Tuesday, August 31, 2010

Experiments in the world of Cocoa-Chai

So, a while back I acquired some cocoa beans via to make into Cocoa chai - you can buy it in teabags, but isn't terribly cheap. The interesting ingredients of the store-bought one (See here) are: Cocoa (39%), Spices (33%) (Cinnamon, Cardamom, Cloves, Ginger, Pepper, Chicory Root), Stevia.

For the cocoa, I haven't roasted the beans, yet. They smell amazing, and taste good in an infusion. I shall consider toasting some.

I also have had a bunch of the beans infusing in some vodka for a few weeks, and the result is very buttery/creamy, but with a nasty vodkay aftertaste. May be rectified with sugar syrup.

Experiment One:

Ingredient ratio

70% homemade chai tea (a mix of 50/50 earl grey and english breakfast leaf tea, with solid lumps of the above spices thrown in. Probably about 90% tea to 10% spices), and 30% cocoa beans, crushed roughly with my fingers.

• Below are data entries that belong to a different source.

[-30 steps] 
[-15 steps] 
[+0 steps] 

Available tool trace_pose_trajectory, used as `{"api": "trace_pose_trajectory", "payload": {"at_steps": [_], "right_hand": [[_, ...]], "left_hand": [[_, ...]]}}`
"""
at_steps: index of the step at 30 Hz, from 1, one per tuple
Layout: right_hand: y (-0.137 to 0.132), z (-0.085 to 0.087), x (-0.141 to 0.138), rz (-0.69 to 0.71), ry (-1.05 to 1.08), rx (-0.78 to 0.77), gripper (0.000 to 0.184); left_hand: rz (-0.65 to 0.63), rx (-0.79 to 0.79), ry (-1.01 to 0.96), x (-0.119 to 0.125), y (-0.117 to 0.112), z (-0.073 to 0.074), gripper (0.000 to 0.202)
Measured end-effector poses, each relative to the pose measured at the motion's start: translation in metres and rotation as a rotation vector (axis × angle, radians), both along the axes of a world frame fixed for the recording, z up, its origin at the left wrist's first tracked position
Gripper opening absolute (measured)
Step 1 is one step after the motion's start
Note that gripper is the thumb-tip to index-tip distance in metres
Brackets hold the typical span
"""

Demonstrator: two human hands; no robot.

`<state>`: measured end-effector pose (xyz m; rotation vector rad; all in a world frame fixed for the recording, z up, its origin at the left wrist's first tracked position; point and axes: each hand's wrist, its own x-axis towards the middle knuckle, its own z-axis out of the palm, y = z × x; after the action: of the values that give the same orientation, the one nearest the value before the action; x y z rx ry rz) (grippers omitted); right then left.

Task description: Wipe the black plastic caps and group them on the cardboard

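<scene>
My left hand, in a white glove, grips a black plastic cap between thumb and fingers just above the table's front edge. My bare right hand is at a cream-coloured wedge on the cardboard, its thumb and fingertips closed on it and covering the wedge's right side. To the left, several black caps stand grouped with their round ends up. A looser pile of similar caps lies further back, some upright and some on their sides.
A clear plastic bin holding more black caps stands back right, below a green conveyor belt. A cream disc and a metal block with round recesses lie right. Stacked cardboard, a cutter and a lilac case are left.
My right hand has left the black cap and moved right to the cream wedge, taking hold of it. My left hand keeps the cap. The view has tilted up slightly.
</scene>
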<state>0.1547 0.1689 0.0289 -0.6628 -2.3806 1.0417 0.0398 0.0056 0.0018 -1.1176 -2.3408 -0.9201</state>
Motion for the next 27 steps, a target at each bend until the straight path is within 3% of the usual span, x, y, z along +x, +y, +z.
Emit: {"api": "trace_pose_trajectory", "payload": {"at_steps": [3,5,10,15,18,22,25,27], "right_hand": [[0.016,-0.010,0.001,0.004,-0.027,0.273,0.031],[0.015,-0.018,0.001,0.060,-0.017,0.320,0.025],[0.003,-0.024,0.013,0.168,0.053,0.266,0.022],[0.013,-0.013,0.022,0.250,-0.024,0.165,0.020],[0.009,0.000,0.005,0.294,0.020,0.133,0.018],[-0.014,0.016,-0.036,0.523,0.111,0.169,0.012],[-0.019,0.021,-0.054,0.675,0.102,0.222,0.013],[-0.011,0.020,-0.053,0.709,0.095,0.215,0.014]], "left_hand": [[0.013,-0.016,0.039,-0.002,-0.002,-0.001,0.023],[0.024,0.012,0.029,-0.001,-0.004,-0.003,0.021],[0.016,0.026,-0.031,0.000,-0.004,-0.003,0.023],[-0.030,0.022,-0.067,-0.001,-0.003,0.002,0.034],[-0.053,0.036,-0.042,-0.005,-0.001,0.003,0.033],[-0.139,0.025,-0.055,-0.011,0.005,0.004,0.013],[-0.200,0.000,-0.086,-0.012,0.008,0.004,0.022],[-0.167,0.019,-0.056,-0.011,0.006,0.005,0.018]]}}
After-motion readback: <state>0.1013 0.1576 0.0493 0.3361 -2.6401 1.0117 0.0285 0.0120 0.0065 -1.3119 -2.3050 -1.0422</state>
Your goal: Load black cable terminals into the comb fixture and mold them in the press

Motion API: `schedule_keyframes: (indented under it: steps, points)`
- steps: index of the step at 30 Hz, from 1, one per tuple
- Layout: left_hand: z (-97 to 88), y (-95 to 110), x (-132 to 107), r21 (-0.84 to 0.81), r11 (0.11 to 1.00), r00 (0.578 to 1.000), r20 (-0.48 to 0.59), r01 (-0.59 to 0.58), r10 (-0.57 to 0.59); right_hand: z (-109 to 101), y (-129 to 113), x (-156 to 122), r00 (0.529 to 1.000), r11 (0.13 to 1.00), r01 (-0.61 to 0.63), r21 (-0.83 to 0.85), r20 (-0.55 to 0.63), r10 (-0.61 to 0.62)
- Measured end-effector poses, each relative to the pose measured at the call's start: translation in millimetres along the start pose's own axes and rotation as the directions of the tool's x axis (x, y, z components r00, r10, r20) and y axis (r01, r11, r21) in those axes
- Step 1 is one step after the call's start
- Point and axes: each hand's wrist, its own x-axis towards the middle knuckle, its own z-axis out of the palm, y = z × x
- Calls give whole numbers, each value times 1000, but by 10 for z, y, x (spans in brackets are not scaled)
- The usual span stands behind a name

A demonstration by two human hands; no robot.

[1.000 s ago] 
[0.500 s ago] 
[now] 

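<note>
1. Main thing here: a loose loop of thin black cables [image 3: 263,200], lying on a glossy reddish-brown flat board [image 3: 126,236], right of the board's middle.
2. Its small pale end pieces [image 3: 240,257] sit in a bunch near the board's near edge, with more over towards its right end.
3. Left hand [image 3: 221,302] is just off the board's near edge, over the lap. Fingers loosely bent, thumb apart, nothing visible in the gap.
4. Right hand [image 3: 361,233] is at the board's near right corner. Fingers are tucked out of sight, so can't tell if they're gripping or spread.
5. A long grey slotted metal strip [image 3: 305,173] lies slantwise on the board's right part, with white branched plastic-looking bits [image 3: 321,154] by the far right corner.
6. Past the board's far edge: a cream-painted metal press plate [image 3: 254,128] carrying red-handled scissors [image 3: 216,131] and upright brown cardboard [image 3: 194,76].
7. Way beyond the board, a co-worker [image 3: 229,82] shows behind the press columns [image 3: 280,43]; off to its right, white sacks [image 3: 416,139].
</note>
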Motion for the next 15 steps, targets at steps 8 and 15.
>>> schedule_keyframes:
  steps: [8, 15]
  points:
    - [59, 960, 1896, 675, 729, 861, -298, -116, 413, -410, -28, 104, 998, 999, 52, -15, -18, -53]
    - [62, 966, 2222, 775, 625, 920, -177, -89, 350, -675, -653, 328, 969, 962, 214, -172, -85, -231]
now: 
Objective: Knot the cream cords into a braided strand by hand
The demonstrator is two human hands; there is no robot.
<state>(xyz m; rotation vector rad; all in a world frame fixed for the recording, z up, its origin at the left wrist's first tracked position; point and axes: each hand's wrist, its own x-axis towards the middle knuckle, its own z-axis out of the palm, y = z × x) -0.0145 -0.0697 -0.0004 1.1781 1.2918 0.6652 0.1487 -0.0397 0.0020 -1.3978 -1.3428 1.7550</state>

Very much like tea with a slight hint of cocoa. Much more cocoa flavour on the second brew, and almost no spice flavour. Needed lots of sugar. Not bad, but not very cocoa-y

Experiment Two:

Ingredient ratio

70% cocoa, and 30% tea mix as above.


Like a bitter, watery hot chocolate. For me, needed lots of sugar. Pleasing and drinkable.
Future experiments

- A mocha infusion / tea: percolated ground coffee and roasted ground cocoa beans. Could be amazing.
- A blend of tea/cocoa/spices that follows the original better (40:30:30, cocoa:spices:tea).
- Getting the items to a similar size / surface area to ensure equal by-weight extraction of flavour may be a variable worth experimenting. I'll have to pinch a coffee grinder that grinds to a specified size for this
- More infused alcohols -- my past experiments with coffee and spiced vodkas have gone down well (or infamously, in the case of the chilli vodka...) in the past, and I happen to know someone with a still, and raw spirits.

Tuesday, July 20, 2010

More Banners!

Over the weekend I made eight new banners, with significant help from Mistress katherine kerr. You can read about her silk banners here: http://webcentre.co.nz/kk/banners.htm

Here are mine (there's a pair of each design):

Southron Gaard, MoralezBeaumont (kk did the shading on the badger!)

Lochac populace badge, and Chirurgeon banner.

I'm pretty happy. I have ten banner poles, and ten banners!

Next up will be portable holes.

Sunday, June 20, 2010

More Stuff~

Right, so, I've been damnably slack of late, in the blogworld.

Here's a blag with some new stuff I've been doing. At least the photos I could get before my batteries ran out.

Here's three (of twelve) peices of Benedicts coronet cut out and rough sanded. This is pre-punch and pre-assembly, obviously.

Annnnd, this is the coronet almost finished. Here all the peices have been shaped (a rough curve) and punched, and then riveted to the leather, but with the silk between the brass and the leather. The silk is then turned in, and stitched down. All I have to do is stitch some more silk into the inside with some wool for padding.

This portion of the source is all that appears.